An unsettling pattern has emerged out of the nation’s prescription opioid and heroin addiction epidemic: addicts revived from an overdose often refuse treatment, only to overdose again. (Source: WECT)
NEW HANOVER COUNTY, NC (WECT) -
An unsettling pattern has emerged out of the nation’s prescription opioid and heroin addiction epidemic: addicts revived from an overdose often refuse treatment, only to overdose again.
A Wilmington woman who died from an overdose of heroin is one of the most recent examples of the disturbing trend.
According to a police report, the woman received a dose of Narcan, a drug that reverses the effects of an opioid overdose, the night before her death. Once revived, she refused treatment and allegedly had more heroin delivered to her that night, the report states. The next day, police found her dead on her bedroom floor from a heroin overdose.
New Hanover County District Attorney Ben David said her story illustrates the need for an alternative to the current “treat and release” method.
“This is not an unfamiliar dynamic,” David said. “It’s tragic, it’s sad, but we are powerless to do much in the criminal justice system when we’re at these scenes with folks who’ve just been brought back to life with Narcan.
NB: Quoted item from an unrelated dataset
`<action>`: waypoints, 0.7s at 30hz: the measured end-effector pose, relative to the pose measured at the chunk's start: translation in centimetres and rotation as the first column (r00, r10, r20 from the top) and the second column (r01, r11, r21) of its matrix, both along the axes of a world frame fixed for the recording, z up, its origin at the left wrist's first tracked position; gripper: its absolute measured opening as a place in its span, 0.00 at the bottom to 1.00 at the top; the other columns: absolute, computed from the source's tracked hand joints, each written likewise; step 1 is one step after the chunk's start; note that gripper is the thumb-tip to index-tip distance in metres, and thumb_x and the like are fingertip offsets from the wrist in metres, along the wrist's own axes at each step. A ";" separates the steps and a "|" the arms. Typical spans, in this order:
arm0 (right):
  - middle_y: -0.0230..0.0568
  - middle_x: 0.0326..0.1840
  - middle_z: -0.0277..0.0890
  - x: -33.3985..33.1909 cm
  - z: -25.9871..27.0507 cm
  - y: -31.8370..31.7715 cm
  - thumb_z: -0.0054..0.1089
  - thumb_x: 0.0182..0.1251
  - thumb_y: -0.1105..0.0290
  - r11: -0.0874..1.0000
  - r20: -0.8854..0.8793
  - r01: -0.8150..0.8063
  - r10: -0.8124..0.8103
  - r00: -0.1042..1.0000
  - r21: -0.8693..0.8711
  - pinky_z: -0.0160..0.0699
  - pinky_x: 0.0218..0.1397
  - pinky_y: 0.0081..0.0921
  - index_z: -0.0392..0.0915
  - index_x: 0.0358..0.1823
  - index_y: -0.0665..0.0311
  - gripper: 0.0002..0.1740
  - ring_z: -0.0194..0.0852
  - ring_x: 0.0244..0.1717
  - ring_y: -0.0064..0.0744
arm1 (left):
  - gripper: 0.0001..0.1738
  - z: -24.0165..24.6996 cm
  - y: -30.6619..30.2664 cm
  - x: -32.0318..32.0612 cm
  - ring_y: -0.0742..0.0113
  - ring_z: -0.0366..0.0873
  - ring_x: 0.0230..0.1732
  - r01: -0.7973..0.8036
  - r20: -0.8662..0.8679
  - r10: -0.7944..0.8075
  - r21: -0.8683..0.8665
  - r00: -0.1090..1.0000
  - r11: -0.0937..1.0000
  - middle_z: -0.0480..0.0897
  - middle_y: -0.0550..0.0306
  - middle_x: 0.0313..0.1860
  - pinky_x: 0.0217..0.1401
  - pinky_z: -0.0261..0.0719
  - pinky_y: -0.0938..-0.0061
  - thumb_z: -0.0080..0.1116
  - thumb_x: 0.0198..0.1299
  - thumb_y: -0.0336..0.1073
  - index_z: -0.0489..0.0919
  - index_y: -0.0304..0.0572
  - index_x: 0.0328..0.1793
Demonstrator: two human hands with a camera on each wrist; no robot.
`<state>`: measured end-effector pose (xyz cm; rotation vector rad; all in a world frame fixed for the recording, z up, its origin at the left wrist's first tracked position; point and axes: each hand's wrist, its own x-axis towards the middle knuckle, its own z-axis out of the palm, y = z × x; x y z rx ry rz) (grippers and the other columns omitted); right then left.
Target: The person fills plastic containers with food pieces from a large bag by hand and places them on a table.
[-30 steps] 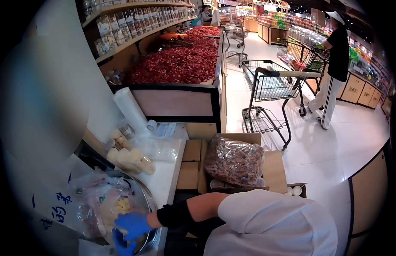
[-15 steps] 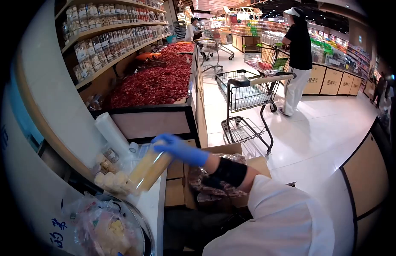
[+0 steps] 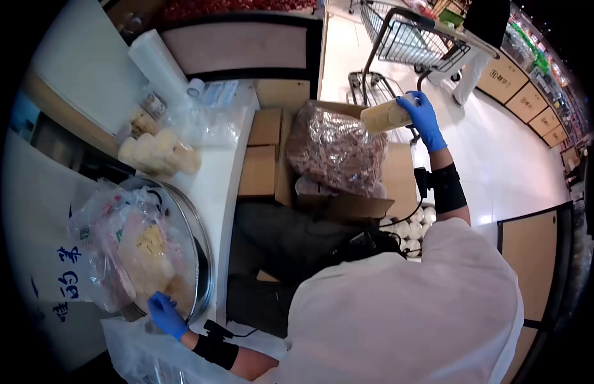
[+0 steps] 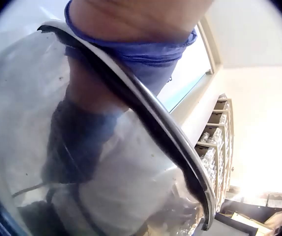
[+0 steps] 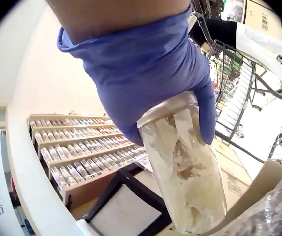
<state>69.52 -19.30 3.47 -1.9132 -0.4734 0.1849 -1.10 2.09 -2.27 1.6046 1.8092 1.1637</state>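
My right hand (image 3: 425,121), in a blue glove, holds a clear jar (image 3: 386,116) by its lidded end, out past an open cardboard box. Pale yellow, flaky pieces fill the jar (image 5: 185,177) in the right wrist view, where the gloved fingers (image 5: 206,115) wrap its capped top. Over the near rim of a metal basin (image 3: 198,224) is my left hand (image 3: 167,313), gloved in blue, with loosely bent fingers and nothing seen in them. A clear plastic bag (image 3: 111,243) with pale yellow pieces (image 3: 151,242) lies in the basin. The left wrist view shows mostly the basin's shiny rim (image 4: 150,105); the left fingers are hidden there.
Several filled jars (image 3: 159,152) lie on the white counter (image 3: 214,169) beside a plastic roll (image 3: 157,64) and tape (image 3: 195,87). A wrapped bag of brown pieces (image 3: 335,147) fills the cardboard box (image 3: 361,207). White-lidded jars (image 3: 412,230) stand below it. A cart (image 3: 406,38) is beyond.
My right hand has gone from the basin, up over the counter with the jar, and out to the right beyond the box. The head view has tilted down; my left hand now shows at the basin rim.
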 end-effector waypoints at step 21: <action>0.43 0.52 0.75 -13.1 6.3 19.4 0.74 0.56 0.57 0.740 0.230 -0.670 0.643 0.731 0.061 0.76 0.56 0.28 0.71 0.60 0.66 0.35 0.74 0.52 0.31 | 0.16 -0.8 0.3 -0.6 0.71 0.73 0.23 0.010 -0.071 -0.010 -0.002 0.997 1.000 0.77 0.57 0.27 0.29 0.72 0.74 0.56 0.68 0.42 0.75 0.37 0.33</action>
In fact, the criminal laws now say that they and the people who called on their behalf enjoy immunity from prosecution because they reached out for help.”
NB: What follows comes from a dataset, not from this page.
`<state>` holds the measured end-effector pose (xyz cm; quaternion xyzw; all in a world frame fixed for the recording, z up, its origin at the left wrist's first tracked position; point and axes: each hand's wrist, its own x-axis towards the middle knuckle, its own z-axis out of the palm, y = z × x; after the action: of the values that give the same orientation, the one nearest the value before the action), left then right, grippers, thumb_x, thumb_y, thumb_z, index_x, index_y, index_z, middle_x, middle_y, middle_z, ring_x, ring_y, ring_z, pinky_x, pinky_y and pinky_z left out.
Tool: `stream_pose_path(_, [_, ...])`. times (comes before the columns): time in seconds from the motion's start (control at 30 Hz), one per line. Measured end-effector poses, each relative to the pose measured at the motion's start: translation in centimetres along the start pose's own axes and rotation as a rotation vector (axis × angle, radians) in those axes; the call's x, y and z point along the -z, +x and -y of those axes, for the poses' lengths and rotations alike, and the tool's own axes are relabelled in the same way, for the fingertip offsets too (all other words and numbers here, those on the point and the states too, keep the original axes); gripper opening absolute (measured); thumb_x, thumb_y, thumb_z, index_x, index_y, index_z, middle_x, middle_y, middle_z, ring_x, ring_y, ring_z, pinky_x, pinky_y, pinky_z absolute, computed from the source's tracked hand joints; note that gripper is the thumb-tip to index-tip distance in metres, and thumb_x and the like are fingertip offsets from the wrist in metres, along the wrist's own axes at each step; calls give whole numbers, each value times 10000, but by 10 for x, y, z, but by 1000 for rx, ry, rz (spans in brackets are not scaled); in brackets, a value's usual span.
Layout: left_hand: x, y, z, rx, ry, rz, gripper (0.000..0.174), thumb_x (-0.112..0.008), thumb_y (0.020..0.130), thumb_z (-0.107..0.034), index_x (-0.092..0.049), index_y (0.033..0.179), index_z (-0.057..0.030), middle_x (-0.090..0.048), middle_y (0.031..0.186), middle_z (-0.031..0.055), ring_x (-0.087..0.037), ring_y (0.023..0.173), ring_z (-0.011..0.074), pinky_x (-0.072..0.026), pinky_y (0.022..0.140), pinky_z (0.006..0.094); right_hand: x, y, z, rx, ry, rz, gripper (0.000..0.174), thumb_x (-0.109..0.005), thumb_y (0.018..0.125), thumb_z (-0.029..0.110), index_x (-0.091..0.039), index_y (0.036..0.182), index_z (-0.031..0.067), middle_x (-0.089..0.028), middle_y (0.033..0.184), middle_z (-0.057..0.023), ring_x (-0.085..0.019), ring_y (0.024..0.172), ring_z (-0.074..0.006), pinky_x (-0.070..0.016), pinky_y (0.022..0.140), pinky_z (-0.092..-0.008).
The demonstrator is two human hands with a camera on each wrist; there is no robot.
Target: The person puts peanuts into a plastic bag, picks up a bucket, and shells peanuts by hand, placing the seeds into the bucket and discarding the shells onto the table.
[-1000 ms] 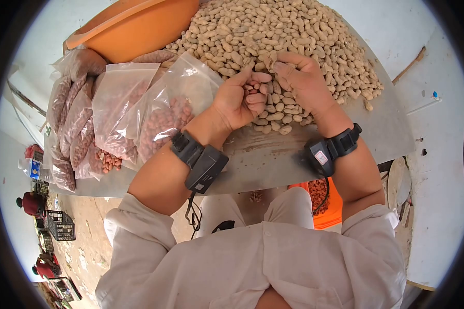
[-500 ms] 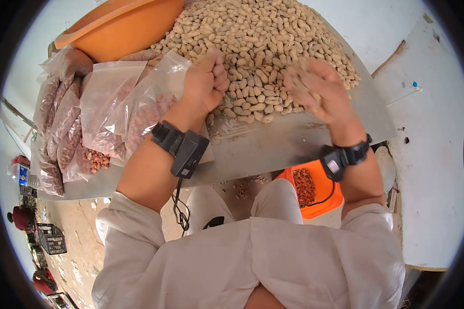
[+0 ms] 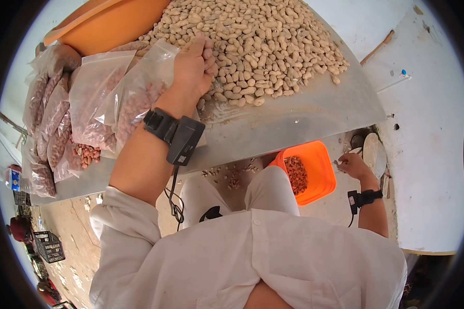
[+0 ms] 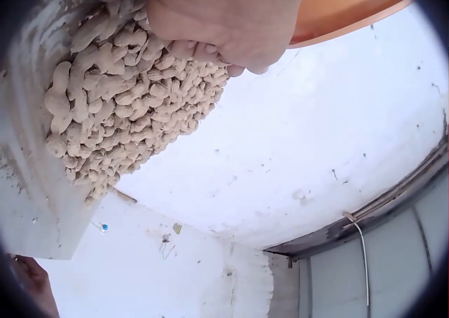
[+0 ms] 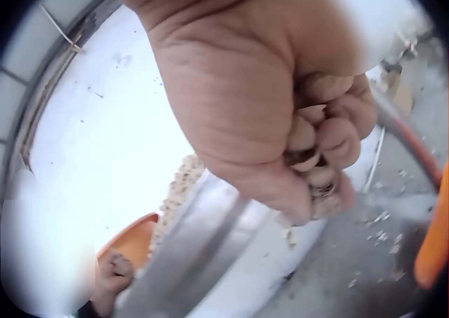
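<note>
My left hand (image 3: pixel 193 69) stays above the left edge of the unshelled peanut pile (image 3: pixel 268 46), its fingers curled in; the palm is hidden. The left wrist view has that hand (image 4: pixel 217 23) over the peanuts (image 4: pixel 133 100). Low beyond the table edge, right of the orange bucket (image 3: pixel 325 180), is my right hand (image 3: pixel 355 166). Close up in the right wrist view, the right hand (image 5: pixel 238 93) curls its fingers round pale broken peanut shells (image 5: pixel 302 136).
Clear bags of reddish kernels (image 3: pixel 100 98) lie on the left of the metal table (image 3: pixel 273 123), below a large orange basin (image 3: pixel 108 26). Reddish bits (image 3: pixel 296 175) lie in the bucket. Scattered shells (image 3: pixel 234 183) and black crates (image 3: pixel 49 246) are on the floor.
My right hand has left the pile and moved down and right past the table edge. My left hand has separated from it, moved left and closed over the kernels seen in its palm earlier.
</note>
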<state>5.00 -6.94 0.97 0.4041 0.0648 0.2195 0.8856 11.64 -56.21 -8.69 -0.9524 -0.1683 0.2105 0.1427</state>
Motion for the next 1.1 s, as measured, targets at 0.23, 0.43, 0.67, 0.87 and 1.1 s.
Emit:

Though there are currently legal limitations, David has proposed having addicts who refused treatment after being revived from an overdose be involuntarily committed.
“We’re all talking about the same thing: what can we do either from a policy standpoint, a practice standpoint, or a law change standpoint that might allow us to more effectively deal with this issue,” David said.
Asked where involuntary commitments would be housed, David said one solution has been made possible through “justice reinvestment,” which identifies drug offenders and puts them in a community-based alternative to treat them rather than incarcerate them.
Through this initiative, the state has cut down on its prison population by nearly 10 percent, and even closed entire facilities, David said. He continued those resources could be used to house addicts.
“I’ve always looked at jail and prison beds as a scarce resource, and this is maybe utilizing it in a different way,” David said. “Not because we believe people need to be punished, so much as they need protecting – protecting from themselves, but also we should be protected from them while they break into our cars and homes to support their habit, and while they take to the roads to do whatever they’re going to do next.”